Jesse Delcambre, who stayed in the town hall because her fiance is a town employee, said 2 to 5 feet of water covered the island Wednesday morning, and had fallen about 12 to 18 inches by late afternoon.
“The houses over here are all 12, 14 feet above ground on pilings,” she said. The few on slabs are flooded, she added.
Jefferson Parish President John Young said 30 to 40 people stayed on Grand Isle, and all were safe. In the rest of the parish, the drainage system kept up with the storm, averting street flooding in all but the usual flood-prone areas, he said.
Grand Isle, a resort prized for its sandy beaches — a rarity in marshy coastal Louisiana — is still recovering from the impact of the 2010 BP oil spill. There were no reports of remnant oil washing ashore.

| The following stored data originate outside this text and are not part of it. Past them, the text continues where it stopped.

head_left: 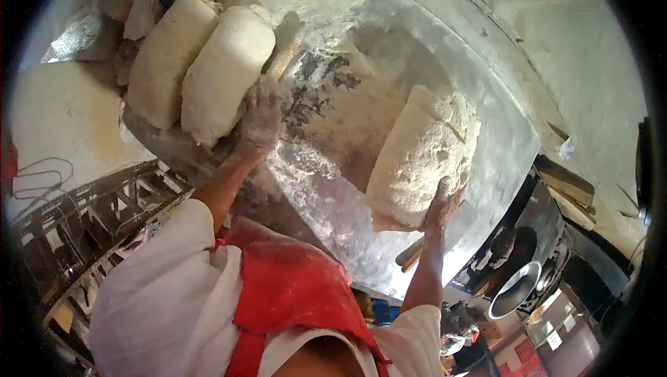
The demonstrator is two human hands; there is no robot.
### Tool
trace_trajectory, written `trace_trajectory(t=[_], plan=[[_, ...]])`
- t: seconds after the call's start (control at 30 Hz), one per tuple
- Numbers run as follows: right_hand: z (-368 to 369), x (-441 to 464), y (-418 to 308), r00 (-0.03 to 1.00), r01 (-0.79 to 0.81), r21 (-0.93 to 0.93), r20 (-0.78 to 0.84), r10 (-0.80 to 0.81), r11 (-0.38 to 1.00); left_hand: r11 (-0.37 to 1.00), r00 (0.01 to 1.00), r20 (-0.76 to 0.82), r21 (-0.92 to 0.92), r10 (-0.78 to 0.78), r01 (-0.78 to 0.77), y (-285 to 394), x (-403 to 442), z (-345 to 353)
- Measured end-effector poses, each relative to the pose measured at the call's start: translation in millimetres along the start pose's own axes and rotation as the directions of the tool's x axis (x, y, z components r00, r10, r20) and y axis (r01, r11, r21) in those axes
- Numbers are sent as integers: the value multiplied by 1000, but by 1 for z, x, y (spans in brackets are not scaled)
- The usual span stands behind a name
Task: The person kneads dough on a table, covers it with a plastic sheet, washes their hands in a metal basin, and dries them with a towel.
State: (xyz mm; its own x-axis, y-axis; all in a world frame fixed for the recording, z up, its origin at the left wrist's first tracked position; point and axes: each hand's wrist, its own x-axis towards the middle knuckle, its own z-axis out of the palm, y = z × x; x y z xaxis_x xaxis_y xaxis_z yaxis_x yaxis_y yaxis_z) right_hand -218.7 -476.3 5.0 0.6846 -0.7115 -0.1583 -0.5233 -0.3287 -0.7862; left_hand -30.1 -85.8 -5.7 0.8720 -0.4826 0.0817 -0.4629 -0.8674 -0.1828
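**Dough slab point(424, 155) touched by right hand point(446, 205) on floured metal table point(504, 137)**

Beside the table's left end, a dark metal rack point(97, 224) is seen. On the table's left part, two thick, floured dough rolls point(229, 71) are set side by side. Along the right side of the second roll, the left hand point(260, 116) is laid; its fingers are relaxed and stretched out straight, pointed toward the table's far side. Just past the fingertips, a floured wooden stick point(285, 54) is placed; whether it is touched cannot be told. At the table's near edge, a red apron point(292, 283) is worn.

Across the table's middle, loose flour point(347, 123) is scattered. On the table's right half, the slab is laid, its surface rough and dusted. Near the table's near edge, a wood-handled tool point(408, 260) is partly covered by the right forearm. The slab's near right corner is met by the right hand; its fingers are partly hidden against the dough, so whether it is gripped cannot be told. Beyond the table's right end, a round metal bowl point(515, 291) is seen.
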Motion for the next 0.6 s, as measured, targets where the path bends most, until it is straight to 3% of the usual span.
trace_trajectory(t=[0.03, 0.1, 0.13, 0.17, 0.2, 0.23, 0.27, 0.3, 0.37, 0.43, 0.5, 0.53, 0.57, 0.6], plan=[[0, 0, -3, 999, -38, 39, 9, 37, 999, 999, 999, -1, 7, 49, -49, -3, 4, 12], [0, -3, -7, 997, -71, 79, 25, 69, 994, 983, 969, 170, 5, -181, 183, 12, 18, 21], [0, -2, -8, 998, -55, 66, 14, 54, 996, 982, 968, 163, 7, -189, 191, 19, 18, 19], [1, -1, -9, 999, -43, 52, 0, 43, 998, 988, 983, 113, -39, -143, 148, 30, 15, 8], [3, -4, -12, 996, -86, 197, 15, 85, 977, 991, 994, 64, -86, -92, 97, 41, 11, -2], [2, -2, -7, 997, -82, 192, 9, 82, 978, 990, 999, 12, -135, -42, 43, 51, 12, -7], [3, 0, 4, 998, -56, 99, -7, 57, 994, 973, 933, 330, -121, -146, 195, 56, 17, -8], [1, 1, 9, 999, -34, 4, -22, 34, 999, 974, 935, 329, -130, -135, 187, 53, 19, -14], [-3, 2, 12, 998, -55, 22, -32, 55, 998, 910, 975, 28, -354, -219, 214, 26, 13, -27], [1, -1, 4, 996, -80, 80, -21, 82, 994, 968, 992, 12, -216, -127, 126, 12, 4, -5], [3, -4, -3, 994, -111, 148, -2, 113, 983, 970, 938, 331, -174, -106, 171, 14, 8, -7], [2, -2, 8, 995, -90, 93, -24, 93, 992, 914, 958, 271, -358, -96, 193, 5, -2, 25], [2, 1, 13, 997, -66, 35, -44, 67, 997, 914, 959, 265, -357, -96, 191, 4, 5, 32], [2, 0, 12, 995, -96, 80, -33, 99, 992, 873, 977, 152, -443, -150, 203, 4, 12, 37]])
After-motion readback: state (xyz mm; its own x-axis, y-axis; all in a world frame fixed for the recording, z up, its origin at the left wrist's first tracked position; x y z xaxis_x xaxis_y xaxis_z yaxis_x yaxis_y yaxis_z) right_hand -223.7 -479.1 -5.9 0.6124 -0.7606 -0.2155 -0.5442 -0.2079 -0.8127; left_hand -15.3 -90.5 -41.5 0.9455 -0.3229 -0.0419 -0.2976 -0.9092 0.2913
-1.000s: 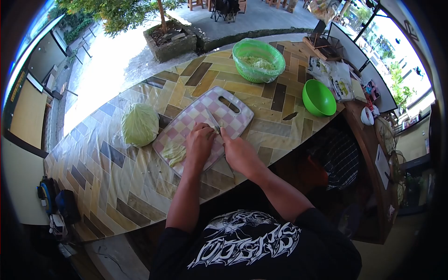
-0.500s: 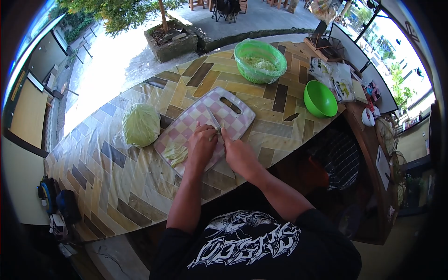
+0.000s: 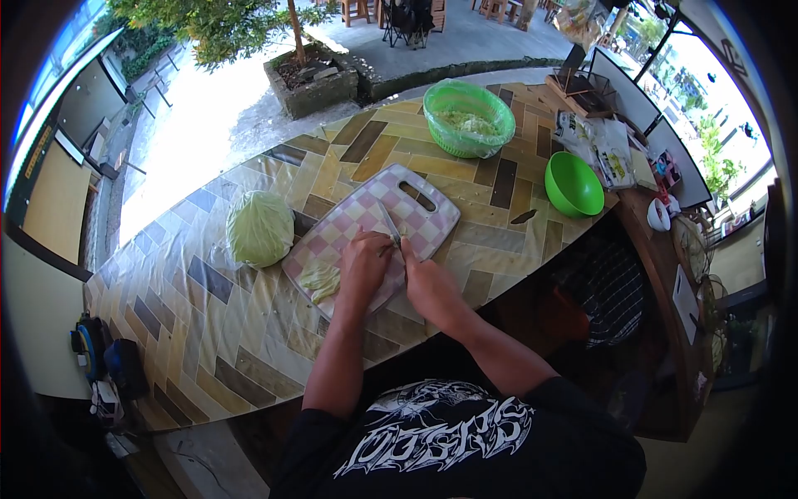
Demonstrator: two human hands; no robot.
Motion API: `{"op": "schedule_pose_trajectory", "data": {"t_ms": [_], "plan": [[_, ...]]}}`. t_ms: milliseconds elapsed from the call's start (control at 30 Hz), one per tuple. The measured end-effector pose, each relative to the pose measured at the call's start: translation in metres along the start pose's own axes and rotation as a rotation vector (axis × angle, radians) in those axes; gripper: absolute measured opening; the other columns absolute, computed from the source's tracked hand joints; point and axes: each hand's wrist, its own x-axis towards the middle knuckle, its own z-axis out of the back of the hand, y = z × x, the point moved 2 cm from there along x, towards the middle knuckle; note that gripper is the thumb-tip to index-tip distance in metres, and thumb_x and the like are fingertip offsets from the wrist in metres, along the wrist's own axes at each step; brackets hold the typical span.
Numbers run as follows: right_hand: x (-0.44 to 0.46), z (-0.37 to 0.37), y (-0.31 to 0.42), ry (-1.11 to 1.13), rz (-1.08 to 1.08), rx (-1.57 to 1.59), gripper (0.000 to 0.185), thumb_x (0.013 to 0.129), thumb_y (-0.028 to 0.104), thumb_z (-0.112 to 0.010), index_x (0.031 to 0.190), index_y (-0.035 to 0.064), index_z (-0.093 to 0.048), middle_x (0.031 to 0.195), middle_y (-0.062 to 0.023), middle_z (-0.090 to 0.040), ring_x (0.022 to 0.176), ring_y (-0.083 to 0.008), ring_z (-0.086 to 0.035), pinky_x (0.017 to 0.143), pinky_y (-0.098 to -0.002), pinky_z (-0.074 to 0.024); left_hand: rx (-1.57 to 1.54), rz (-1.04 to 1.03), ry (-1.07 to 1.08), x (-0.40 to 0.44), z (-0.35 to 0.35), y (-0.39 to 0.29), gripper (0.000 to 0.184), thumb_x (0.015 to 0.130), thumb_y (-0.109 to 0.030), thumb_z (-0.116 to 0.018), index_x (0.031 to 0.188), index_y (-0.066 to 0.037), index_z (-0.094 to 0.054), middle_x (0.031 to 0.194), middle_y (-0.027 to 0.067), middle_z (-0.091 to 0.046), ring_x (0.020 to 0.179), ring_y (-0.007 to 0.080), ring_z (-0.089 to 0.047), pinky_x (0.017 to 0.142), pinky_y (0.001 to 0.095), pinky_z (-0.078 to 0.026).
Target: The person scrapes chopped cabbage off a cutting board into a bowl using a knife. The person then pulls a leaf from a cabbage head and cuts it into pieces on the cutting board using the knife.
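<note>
Gripping the knife (image 3: 389,220), the right hand (image 3: 432,287) is curled closely around its handle, thumb and forefinger forward, with the blade reaching out past them toward the far side and slightly left. The left hand (image 3: 366,262) is just to the left, fingers bent and bunched together over the cutting board (image 3: 353,216), fingertips right beside the base of the blade. A little pale green shows by those fingertips, but the fingers hide whatever lies beneath, so I cannot tell how firmly that hand holds anything.

On the near left part of the board lies a loose cabbage piece (image 3: 318,279), flat and crumpled, just left of the left hand and apart from the right one. Farther left, off the board but near its edge, the cabbage head (image 3: 259,229) sits on the table (image 3: 199,333), well apart from both hands. The board lies at a slant, its handle slot at the far right end, beyond the knife.

At the far side, past the board, stands a green basket (image 3: 461,148) lined with clear plastic, with pale shredded pieces inside. To its right and nearer is a bright green bowl (image 3: 573,185), well to the right of the right hand.
</note>
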Motion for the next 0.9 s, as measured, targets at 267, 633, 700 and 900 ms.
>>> {"op": "schedule_pose_trajectory", "data": {"t_ms": [267, 633, 700, 900], "plan": [[0.028, -0.005, -0.013, -0.044, 0.029, 0.064, 0.065, 0.1, 0.009, -0.055, 0.162, -0.0068, -0.04, 0.084, -0.0266, -0.075, 0.077, -0.0454, -0.075, 0.07, -0.056, -0.0611, -0.023, 0.046, 0.007, -0.003, -0.001, 0.008, 0.018, 0.085, -0.01, -0.077, 0.1, -0.001, -0.082, 0.105, 0.0154, -0.08, 0.106, 0.0367, -0.074, 0.117, 0.0496, -0.049], [0.012, -0.016, 0.0, -0.056, -0.004, -0.003, 0.064, 0.102, 0.009, -0.053, 0.162, -0.0063, -0.038, 0.084, -0.0261, -0.075, 0.079, -0.0457, -0.076, 0.073, -0.0557, -0.0615, 0.015, 0.07, -0.016, -0.004, 0.0, 0.01, 0.02, 0.084, -0.013, -0.081, 0.102, -0.004, -0.084, 0.109, 0.0146, -0.081, 0.107, 0.0358, -0.074, 0.097, 0.0453, -0.058], [0.019, -0.009, -0.003, -0.02, -0.001, 0.031, 0.063, 0.103, 0.009, -0.052, 0.163, -0.0059, -0.038, 0.084, -0.0261, -0.075, 0.08, -0.0457, -0.076, 0.073, -0.0557, -0.0615, 0.015, 0.064, -0.025, -0.006, 0.001, 0.009, 0.022, 0.083, -0.013, -0.082, 0.103, -0.004, -0.084, 0.108, 0.0155, -0.081, 0.106, 0.0361, -0.075, 0.096, 0.0449, -0.058], [-0.001, 0.012, 0.003, 0.058, -0.024, 0.025, 0.063, 0.103, 0.011, -0.053, 0.162, -0.0045, -0.041, 0.085, -0.0269, -0.075, 0.08, -0.0464, -0.076, 0.074, -0.0564, -0.0613, 0.027, 0.132, -0.012, -0.005, 0.008, -0.003, 0.024, 0.082, -0.011, -0.083, 0.104, -0.002, -0.083, 0.106, 0.0162, -0.082, 0.103, 0.0363, -0.076, 0.098, 0.0439, -0.058]]}}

Still, Young said, he was worried about his communities of Lafitte, Crown Point and Barataria. “We’re waiting to see what happens with the Intercoastal Waterway. If it rises 5 to 6 feet we may have challenges there with coastal flooding and tidal flooding.”
He wasn’t aware of any floods there. “If the wind shifts to the south as expected, we’re going to have some challenges.”
Plaquemines Parish President Billy Nungesser said part of his roof blew off, leaving his home on the parish’s west bank “like standing in a light socket with a fire hose turned on.”
Elsewhere, the storm drove sheets of rain through the nearly deserted streets of New Orleans as a population mindful of the powerful punch dealt by Hurricane Katrina seven years ago waited for the storm to get out of their lives. Isaac had stalled along the coast early Wednesday before resuming a move to the northwest several hours later.
Forecasters said the storm could drop up to 20 inches of rain, though city of New Orleans spokesman Ryan Berni said only minor street flooding and fallen trees were reported
Across Lake Pontchartrain in Slidell, Public Operations Director Mike Noto asked city residents to flush toilets as little as possible because storage tanks were about halfway full with nowhere to pump them.
“This will not affect our drinking water, which we anticipate will remain available throughout the storm,” said Noto.
Slidell Mayor Freddy Drennan said most of the city was without power, and conditions were still too dangerous for standby Cleco utility crews to attempt to restore power.
Floodgates were closed on area waterways to block Isaac’s storm surge, part of the flood protection system rebuilt with billions of dollars of federal aid after Hurricane Katrina struck seven years ago. Large pumps designed to remove any floodwater from the low-lying level city on the Mississippi River were functioning as planned, Berni said. But he urged residents to remain vigilant and sheltered as long as the winds and rain bands were lashing New Orleans.
“We fully expect people to stay inside and not impede any efforts by our first responders,” Berni said.
Entergy Corp. and Cleco Corp. said the 720,000 customers without power included more than 400,000 in the metro New Orleans area, including 54,000 in St. Tammany Parish. More than 81,000 were without power in East Baton Rouge Parish.
“Isaac is testing everyone’s patience with its slow movement through south Louisiana,” said Bill Mohl, Entergy Louisiana, LLC president and CEO. “We are ready to mount a counterattack to Isaac’s onslaught just as soon as the weather conditions allow us to do so.”
Though Isaac wasn’t packing Katrina’s punch, evacuations were mandatory in about a half-dozen parishes.
Coastal communities were largely abandoned after evacuation orders.
Houma, an oil patch community about 30 miles inland, was in darkness after power failed. The center of Isaac was expected to pass over the city as the storm slowly moved inland. Traffic signals swayed amid sheets of wind-driven rain as Isaac lurked nearby. Debris littered roadways.
Acres of sugar cane were knocked down; farmers won’t know the full extent of damage for a week.